Just an dem Tag, als das Auswärtige Amt die Reisewarnung für die Provinzen Aydin, Antalya, Izmir und Muğla aufgehoben hat, stiegen die Zahlen der mit Covid-19 Infizierten in der Türkei dramatisch. Analysten nennen als Ursache dafür vor allem das islamische Opferfest am vergangenen Wochenende, das viele Familien in die Touristenregionen an der Küste reisen ließ. Hinzu komme eine zunehmende Sorglosigkeit im Umgang mit den Hygienevorschriften.
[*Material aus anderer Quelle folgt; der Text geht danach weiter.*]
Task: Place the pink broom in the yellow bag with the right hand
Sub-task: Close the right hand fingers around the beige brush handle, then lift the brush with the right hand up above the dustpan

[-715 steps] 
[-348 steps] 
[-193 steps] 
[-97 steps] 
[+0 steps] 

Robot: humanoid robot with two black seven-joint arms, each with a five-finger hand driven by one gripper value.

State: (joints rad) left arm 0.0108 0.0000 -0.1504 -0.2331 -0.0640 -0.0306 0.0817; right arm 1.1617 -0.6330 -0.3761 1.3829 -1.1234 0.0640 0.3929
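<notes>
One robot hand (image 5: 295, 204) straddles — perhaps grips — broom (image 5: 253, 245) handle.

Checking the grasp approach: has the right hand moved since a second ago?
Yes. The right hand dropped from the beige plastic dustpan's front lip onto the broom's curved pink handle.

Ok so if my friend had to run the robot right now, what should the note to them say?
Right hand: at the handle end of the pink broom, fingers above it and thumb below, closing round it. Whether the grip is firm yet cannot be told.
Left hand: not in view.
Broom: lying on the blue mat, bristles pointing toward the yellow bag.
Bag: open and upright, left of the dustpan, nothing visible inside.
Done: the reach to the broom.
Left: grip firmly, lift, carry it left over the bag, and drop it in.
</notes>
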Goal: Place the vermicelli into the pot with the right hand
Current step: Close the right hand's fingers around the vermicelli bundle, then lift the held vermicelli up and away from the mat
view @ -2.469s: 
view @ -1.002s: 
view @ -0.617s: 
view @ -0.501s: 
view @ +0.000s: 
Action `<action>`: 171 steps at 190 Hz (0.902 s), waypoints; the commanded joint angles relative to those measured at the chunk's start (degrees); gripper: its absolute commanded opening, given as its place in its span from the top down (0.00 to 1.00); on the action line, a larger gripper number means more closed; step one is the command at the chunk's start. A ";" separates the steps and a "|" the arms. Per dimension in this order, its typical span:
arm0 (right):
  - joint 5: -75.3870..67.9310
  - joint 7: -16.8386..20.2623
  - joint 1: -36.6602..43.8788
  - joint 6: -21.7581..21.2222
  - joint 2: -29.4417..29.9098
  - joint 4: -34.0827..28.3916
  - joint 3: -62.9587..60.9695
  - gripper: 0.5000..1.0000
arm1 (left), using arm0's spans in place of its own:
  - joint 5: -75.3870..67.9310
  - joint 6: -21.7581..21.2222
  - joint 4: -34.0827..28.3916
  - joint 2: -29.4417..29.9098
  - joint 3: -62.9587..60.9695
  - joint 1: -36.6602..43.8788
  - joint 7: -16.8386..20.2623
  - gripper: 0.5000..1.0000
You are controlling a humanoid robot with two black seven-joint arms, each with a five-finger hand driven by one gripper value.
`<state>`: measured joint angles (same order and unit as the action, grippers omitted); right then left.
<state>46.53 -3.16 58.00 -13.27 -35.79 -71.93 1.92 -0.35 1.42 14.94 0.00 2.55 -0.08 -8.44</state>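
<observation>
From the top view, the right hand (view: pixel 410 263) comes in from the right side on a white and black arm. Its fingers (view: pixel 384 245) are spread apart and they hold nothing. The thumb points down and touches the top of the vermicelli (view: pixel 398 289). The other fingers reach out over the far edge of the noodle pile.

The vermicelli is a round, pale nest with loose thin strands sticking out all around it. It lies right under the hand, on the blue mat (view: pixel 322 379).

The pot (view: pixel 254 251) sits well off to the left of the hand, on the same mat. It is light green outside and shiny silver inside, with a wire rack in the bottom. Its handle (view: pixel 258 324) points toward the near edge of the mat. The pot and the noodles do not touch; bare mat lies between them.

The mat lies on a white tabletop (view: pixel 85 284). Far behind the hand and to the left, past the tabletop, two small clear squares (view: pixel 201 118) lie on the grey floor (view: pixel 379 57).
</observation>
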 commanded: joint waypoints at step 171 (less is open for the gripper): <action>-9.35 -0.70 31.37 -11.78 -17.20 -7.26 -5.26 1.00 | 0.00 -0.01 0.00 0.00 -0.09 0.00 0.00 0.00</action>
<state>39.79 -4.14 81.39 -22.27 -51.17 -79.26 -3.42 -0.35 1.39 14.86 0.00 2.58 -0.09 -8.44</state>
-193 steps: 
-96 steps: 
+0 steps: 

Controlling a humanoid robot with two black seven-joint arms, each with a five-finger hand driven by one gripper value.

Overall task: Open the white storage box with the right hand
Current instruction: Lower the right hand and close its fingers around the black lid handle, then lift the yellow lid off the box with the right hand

Der türkische Gesundheitsminister Fahrettin Koca ist bemüht, die Fallzahlen zu beschönigen und verkündet um die 1.000 bezogen auf die gesamte Türkei. Dem widerspricht der Vorsitzende der türkischen Ärztevereinigung (TTB) Sinan Adiyaman: „Sie spiegeln nicht die Wirklichkeit wider“. Die Ärztekammer in Ankara (ATO) warnt vor dramatisch steigenden Neu-Infektionen. Allein in Ankara betrage die Fallzahl über 1.000. Andere Ärzte sprechen davon, die offiziell ausgegebenen Zahlen mit dem Faktor 2 oder 3 zu multiplizieren, um ein realistisches Bild zu bekommen. Auch sei die Kapazität der Pandemie-Krankenhäuser für die Versorgung von Covid-19-Erkrankten erschöpft, so die türkische Ärztekammer. Verschiedene Medien warnen vor einem bevorstehenden Kollaps des Gesundheitssystems.
Die türkische Regierung hat sehr darum gekämpft, wieder mehr Touristen ins Land zu locken, hofft man doch auf dringend benötigte Devisen für die kostspieligen Kriege. Die wieder aufflackernde Pandemie könnte ihr einen Strich durch die Rechnung machen. Zwar macht der dramatische Verfall der türkischen Währung, die im Vergleich zum Dollar am Donnerstag ein neues Allzeittief erreichte, den Türkeiurlaub zum Schnäppchen. Doch haben die meisten Touristen schon lange entschieden, wegen der Kriegspolitik der türkischen Regierung diesem Land nicht die Kriegskasse mit Devisen zu füllen. Und sollten manche Urlaubshungrige durch die Aufhebung der Reisewarnung für vier Küstenprovinzen und den Kursverfall der Lira vielleicht doch in Versuchung geraten, spontan an die türkischen Riviera zu reisen, sollten sie sich im Klaren darüber sein, dass im Preis eines vermeintlich günstigen Urlaubs eventuell ein Mitbringsel in Form von Covid-19-Viren – nebst 14-tägiger Ausreisesperre und Zwangsquarantäne – inbegriffen ist.